#### Data records
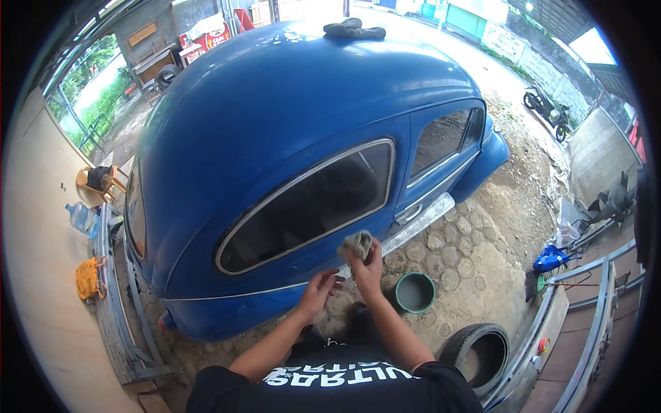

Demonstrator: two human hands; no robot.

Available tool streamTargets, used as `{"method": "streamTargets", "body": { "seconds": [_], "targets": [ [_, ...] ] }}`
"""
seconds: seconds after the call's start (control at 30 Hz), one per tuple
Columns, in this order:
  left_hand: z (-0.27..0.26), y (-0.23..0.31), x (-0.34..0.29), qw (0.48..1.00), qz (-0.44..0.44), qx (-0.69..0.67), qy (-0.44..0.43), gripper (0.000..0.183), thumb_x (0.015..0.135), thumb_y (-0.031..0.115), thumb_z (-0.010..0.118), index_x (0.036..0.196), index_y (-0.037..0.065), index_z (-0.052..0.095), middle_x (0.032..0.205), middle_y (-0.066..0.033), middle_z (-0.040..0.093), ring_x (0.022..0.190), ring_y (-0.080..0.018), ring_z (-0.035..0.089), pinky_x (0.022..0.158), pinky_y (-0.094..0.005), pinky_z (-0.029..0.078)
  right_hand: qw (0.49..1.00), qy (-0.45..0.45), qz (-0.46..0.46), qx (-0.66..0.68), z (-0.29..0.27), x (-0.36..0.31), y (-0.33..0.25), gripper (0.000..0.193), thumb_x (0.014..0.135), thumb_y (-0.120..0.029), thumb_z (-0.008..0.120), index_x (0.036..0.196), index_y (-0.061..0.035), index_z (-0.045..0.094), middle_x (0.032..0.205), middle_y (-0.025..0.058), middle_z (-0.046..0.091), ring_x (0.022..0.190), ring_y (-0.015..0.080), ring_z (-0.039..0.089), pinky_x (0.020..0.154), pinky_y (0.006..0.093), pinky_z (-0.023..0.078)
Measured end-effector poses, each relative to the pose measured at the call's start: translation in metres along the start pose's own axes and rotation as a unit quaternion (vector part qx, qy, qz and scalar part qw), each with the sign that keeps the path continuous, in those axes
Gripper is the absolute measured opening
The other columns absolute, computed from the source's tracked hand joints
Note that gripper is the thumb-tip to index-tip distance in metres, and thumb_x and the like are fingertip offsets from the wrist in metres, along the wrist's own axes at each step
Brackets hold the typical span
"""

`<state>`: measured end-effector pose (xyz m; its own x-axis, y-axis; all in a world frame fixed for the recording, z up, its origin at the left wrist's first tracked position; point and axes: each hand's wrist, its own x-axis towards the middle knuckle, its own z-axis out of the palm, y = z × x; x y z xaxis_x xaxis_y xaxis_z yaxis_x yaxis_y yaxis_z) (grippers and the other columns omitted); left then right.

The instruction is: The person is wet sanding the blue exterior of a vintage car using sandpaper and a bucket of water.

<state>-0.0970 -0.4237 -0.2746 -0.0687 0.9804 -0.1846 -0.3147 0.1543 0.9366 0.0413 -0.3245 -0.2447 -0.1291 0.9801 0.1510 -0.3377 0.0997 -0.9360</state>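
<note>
My right hand [366, 265] is closed around a crumpled greyish rag [356, 242], held up close to the side of a blue rounded car [275, 117]. Just to its left, my left hand [321, 291] has loosely bent fingers that stand apart, with nothing seen in them. Both hands are in front of the lower body below the rear side window [310, 206]. A green-rimmed bucket [414, 292] with greyish liquid stands on the ground to the right of my right forearm.
A dark folded cloth [354, 29] lies on the car roof. A loose tyre [476, 356] rests near my right side, beside metal frames [585, 323]. The running board [420, 224] juts out along the car. Wooden panelling [41, 261] lines the left; a motorcycle [547, 110] stands far right.
</note>
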Motion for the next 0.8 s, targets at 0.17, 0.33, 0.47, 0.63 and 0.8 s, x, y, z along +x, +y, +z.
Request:
{"method": "streamTargets", "body": {
  "seconds": [0.17, 0.33, 0.47, 0.63, 0.8],
  "targets": [
    [-0.031, 0.027, -0.013, 0.991, 0.022, -0.013, 0.131, 0.033, 0.111, 0.033, 0.052, 0.130, 0.007, 0.062, 0.115, -0.0072, 0.073, 0.100, -0.0149, 0.068, 0.080, -0.0300, 0.051, 0.941, -0.021, -0.236, -0.243, 0.058, 0.101, -0.083, 0.051, 0.091, -0.002, 0.071, 0.141, -0.0034, 0.058, 0.122, 0.0161, 0.060, 0.117, 0.0333, 0.058, 0.100, 0.0432, 0.047],
    [-0.040, 0.042, -0.022, 0.943, 0.092, -0.074, 0.311, 0.028, 0.111, 0.030, 0.054, 0.125, 0.008, 0.063, 0.109, -0.0050, 0.071, 0.094, -0.0137, 0.067, 0.077, -0.0285, 0.051, 0.872, -0.029, -0.364, -0.327, 0.071, 0.181, -0.099, 0.054, 0.088, 0.004, 0.067, 0.141, -0.0003, 0.057, 0.124, 0.0198, 0.053, 0.120, 0.0422, 0.051, 0.102, 0.0477, 0.044],
    [-0.025, 0.049, -0.020, 0.932, 0.109, -0.060, 0.340, 0.026, 0.111, 0.029, 0.053, 0.123, 0.008, 0.063, 0.106, -0.0037, 0.070, 0.092, -0.0124, 0.067, 0.077, -0.0280, 0.051, 0.833, 0.219, -0.406, -0.306, 0.055, 0.232, -0.088, 0.051, 0.090, 0.002, 0.065, 0.139, 0.0037, 0.053, 0.129, 0.0254, 0.051, 0.121, 0.0447, 0.050, 0.106, 0.0520, 0.040],
    [0.006, 0.077, 0.027, 0.919, 0.175, -0.008, 0.354, 0.026, 0.112, 0.029, 0.050, 0.123, 0.008, 0.061, 0.104, -0.0041, 0.070, 0.090, -0.0119, 0.065, 0.077, -0.0276, 0.050, 0.835, 0.049, -0.419, -0.353, 0.077, 0.218, -0.065, 0.052, 0.087, -0.003, 0.067, 0.138, -0.0051, 0.057, 0.133, 0.0266, 0.054, 0.121, 0.0456, 0.054, 0.102, 0.0528, 0.044],
    [0.047, 0.123, 0.092, 0.897, 0.313, 0.063, 0.307, 0.028, 0.114, 0.028, 0.045, 0.120, 0.005, 0.061, 0.101, -0.0053, 0.069, 0.088, -0.0117, 0.063, 0.078, -0.0270, 0.049, 0.779, -0.037, -0.478, -0.404, 0.020, 0.262, -0.072, 0.056, 0.082, -0.004, 0.072, 0.136, -0.0087, 0.059, 0.126, 0.0213, 0.057, 0.109, 0.0398, 0.060, 0.091, 0.0478, 0.050]
  ]
}}
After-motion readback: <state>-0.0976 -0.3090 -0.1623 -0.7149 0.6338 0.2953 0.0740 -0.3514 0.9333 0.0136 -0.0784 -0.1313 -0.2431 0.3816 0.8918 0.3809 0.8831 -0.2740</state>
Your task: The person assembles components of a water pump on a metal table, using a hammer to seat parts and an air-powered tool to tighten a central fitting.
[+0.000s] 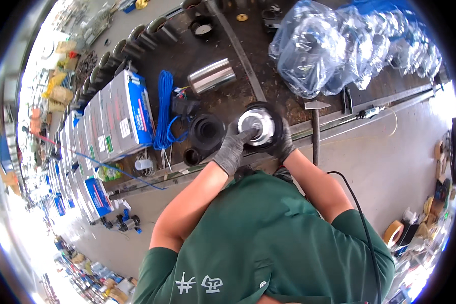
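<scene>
Both my hands wear grey work gloves and are at the bench's near edge. Between them is a round silver metal part with a black rim, its bright face turned up. My left hand grips it from the left, with a finger lying across the metal face. My right hand wraps round its black right side; the fingertips there are partly hidden. Just left of the hands lies a black ring-shaped part, with a smaller black ring beside it. Farther back a shiny metal cylinder lies on its side.
Coiled blue cable and a row of grey-and-blue boxes stand left. Metal tubes line the far left edge. At right are plastic-wrapped parts, a hammer overhanging the edge, pliers and a metal bar.
</scene>
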Demonstrator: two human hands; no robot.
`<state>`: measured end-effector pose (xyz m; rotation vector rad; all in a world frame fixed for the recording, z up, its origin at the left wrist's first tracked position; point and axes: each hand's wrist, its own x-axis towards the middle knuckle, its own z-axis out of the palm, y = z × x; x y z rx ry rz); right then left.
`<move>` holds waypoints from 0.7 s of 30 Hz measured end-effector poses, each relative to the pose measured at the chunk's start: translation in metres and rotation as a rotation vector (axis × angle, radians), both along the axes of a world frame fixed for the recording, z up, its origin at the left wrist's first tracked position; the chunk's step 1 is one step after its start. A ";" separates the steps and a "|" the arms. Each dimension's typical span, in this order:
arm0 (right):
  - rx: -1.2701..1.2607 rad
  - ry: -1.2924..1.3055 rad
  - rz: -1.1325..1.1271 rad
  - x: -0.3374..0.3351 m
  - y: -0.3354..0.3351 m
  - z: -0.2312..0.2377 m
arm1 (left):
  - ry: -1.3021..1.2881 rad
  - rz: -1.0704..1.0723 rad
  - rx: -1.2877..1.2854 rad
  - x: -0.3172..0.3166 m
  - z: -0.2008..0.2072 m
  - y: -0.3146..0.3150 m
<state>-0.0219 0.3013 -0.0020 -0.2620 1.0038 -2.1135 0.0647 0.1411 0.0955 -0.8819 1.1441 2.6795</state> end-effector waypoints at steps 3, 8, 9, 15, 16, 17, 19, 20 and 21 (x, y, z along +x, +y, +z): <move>-0.199 -0.825 0.072 -0.003 -0.016 -0.020 | -0.158 0.241 -0.084 -0.005 -0.004 0.014; 0.165 -0.878 0.347 -0.010 -0.004 -0.031 | -0.186 0.316 -0.104 0.000 -0.034 0.004; 0.143 -0.766 0.386 -0.009 0.000 -0.034 | -0.193 0.320 -0.112 0.000 -0.037 0.002; 0.477 -0.349 0.666 -0.049 0.116 -0.029 | -0.175 0.279 -0.139 -0.002 -0.036 0.007; 0.503 -0.332 0.631 -0.057 0.142 -0.025 | -0.172 0.279 -0.157 -0.003 -0.036 0.006; 0.529 -0.313 0.597 -0.065 0.169 -0.020 | -0.173 0.279 -0.168 -0.005 -0.039 0.004; 0.539 -0.340 0.508 -0.080 0.221 -0.027 | -0.171 0.279 -0.185 -0.005 -0.045 -0.001; 0.546 -0.333 0.434 -0.086 0.247 -0.026 | -0.177 0.276 -0.169 -0.006 -0.046 -0.002; 0.553 -0.321 0.364 -0.093 0.272 -0.025 | -0.182 0.272 -0.123 -0.005 -0.049 -0.008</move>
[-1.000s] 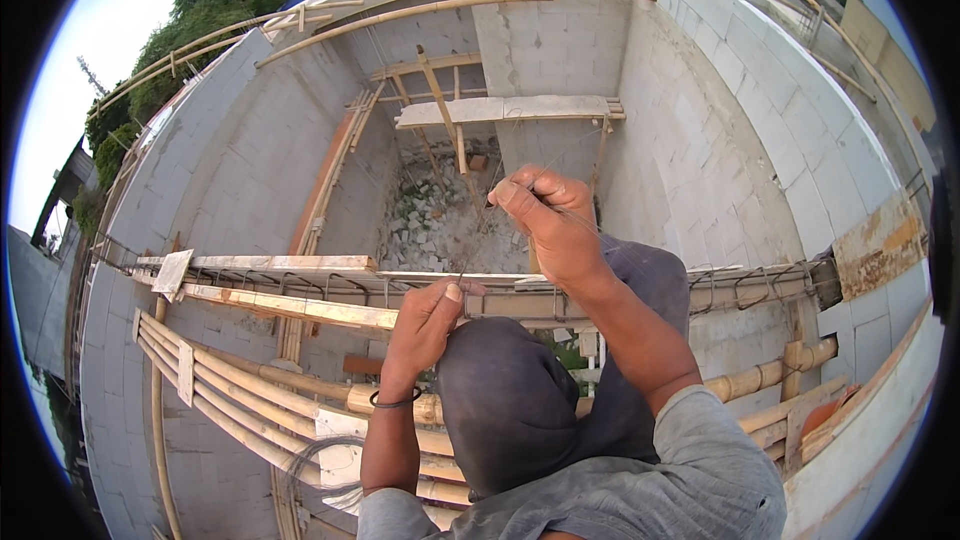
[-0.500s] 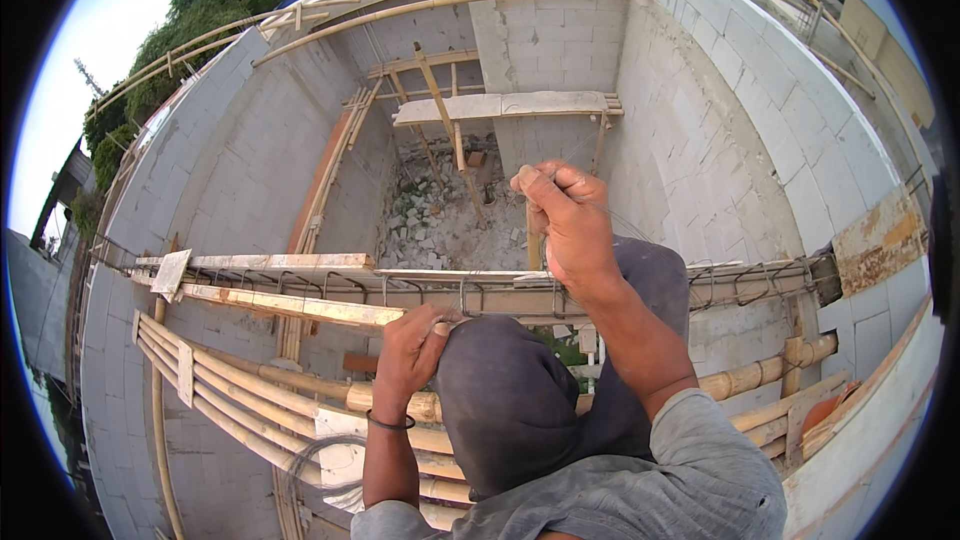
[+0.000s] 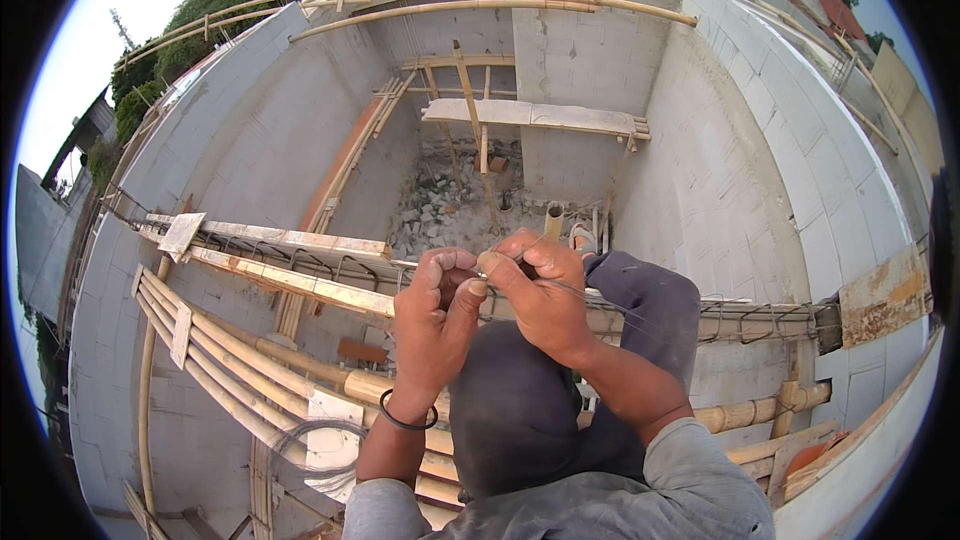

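Note:
My left hand point(image 3: 437, 315) and my right hand point(image 3: 545, 290) meet above my raised knee, fingertips pinched close together. Between them they hold thin grey wire point(image 3: 568, 289), whose loose ends trail rightward from my right hand. The bit of wire at the fingertips is mostly hidden by the fingers. Just beyond and below the hands runs a rebar cage point(image 3: 718, 318) between formwork boards. A coil of wire point(image 3: 325, 445) rests on a pale plate on the bamboo poles, left of my left forearm.
Bamboo poles point(image 3: 235, 370) form a platform under me. A long timber board point(image 3: 290, 280) edges the beam at left. Beyond it lies a deep pit with rubble point(image 3: 440, 205), between grey block walls point(image 3: 720, 160). An upright bamboo pole point(image 3: 553, 220) stands just past my right hand.
My right hand has come down and left, and my left hand has risen from beside the knee to meet it. The view has shifted slightly.

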`<control>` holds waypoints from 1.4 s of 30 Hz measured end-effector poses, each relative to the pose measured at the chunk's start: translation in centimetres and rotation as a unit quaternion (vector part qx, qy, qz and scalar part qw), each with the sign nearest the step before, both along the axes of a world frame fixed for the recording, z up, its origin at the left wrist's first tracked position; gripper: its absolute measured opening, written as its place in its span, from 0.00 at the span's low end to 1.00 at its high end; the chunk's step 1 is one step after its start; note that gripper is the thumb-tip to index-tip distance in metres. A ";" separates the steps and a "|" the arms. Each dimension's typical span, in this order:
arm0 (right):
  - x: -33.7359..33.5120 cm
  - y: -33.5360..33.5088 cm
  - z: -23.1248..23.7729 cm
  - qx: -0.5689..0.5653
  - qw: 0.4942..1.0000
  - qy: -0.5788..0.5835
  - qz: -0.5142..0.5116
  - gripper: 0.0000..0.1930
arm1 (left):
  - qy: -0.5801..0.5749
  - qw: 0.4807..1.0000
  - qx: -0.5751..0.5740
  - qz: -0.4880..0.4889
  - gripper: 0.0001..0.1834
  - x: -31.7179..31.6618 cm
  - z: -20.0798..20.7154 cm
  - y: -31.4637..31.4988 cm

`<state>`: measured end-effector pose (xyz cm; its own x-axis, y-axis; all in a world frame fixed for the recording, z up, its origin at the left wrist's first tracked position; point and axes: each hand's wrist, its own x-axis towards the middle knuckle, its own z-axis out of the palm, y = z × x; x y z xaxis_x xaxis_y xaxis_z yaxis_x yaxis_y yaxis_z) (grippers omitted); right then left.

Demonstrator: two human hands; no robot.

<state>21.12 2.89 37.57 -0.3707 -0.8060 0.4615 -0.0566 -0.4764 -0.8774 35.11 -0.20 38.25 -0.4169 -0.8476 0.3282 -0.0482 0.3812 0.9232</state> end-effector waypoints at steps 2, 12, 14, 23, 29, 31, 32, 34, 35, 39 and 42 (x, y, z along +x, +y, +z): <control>-0.2 0.2 0.0 0.013 1.000 0.011 -0.002 0.06 | -0.021 0.997 -0.066 0.031 0.10 -0.5 0.4 0.2; -0.7 0.7 0.1 0.049 0.999 -0.013 0.017 0.06 | 0.085 0.996 0.010 0.011 0.02 -1.3 -1.0 0.9; -0.7 0.6 0.1 0.048 0.999 -0.001 0.016 0.07 | 0.099 0.995 0.004 -0.005 0.02 -1.3 -0.9 0.8; -2.7 1.0 1.1 0.035 0.990 -0.133 0.010 0.11 | 0.024 0.999 -0.001 0.036 0.06 -0.9 -0.7 0.4; -2.2 0.3 0.5 0.065 0.996 0.048 0.036 0.10 | 0.061 0.997 0.046 0.016 0.06 -1.7 -0.8 0.3; -2.1 0.4 0.5 0.089 0.995 0.022 0.045 0.10 | 0.061 0.998 0.009 0.030 0.05 -1.8 -0.9 0.2; -2.4 0.5 0.6 0.099 0.994 0.010 0.037 0.10 | 0.068 0.997 -0.004 0.034 0.04 -1.9 -0.9 0.1; -2.8 0.7 0.9 0.105 0.994 0.017 0.031 0.09 | 0.058 0.998 -0.013 0.036 0.04 -1.8 -0.9 0.1; -2.8 0.8 1.0 0.101 0.994 0.037 0.033 0.09 | 0.064 0.997 -0.015 0.032 0.04 -1.8 -0.9 0.2; -2.4 0.6 0.8 0.090 0.993 0.059 0.056 0.08 | 0.061 0.998 -0.009 0.026 0.04 -2.1 -0.9 0.3; -2.4 0.6 0.4 0.088 0.993 0.049 0.060 0.11 | 0.058 0.998 -0.032 0.024 0.05 -2.1 -0.8 0.1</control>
<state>18.76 3.45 37.92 -0.2283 -0.9130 0.3381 -0.0973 -0.3241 -0.9410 32.99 -0.12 37.49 -0.3328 -0.8411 0.4264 0.0383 0.4398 0.8973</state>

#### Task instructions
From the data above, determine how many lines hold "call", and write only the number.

#### Answer box
2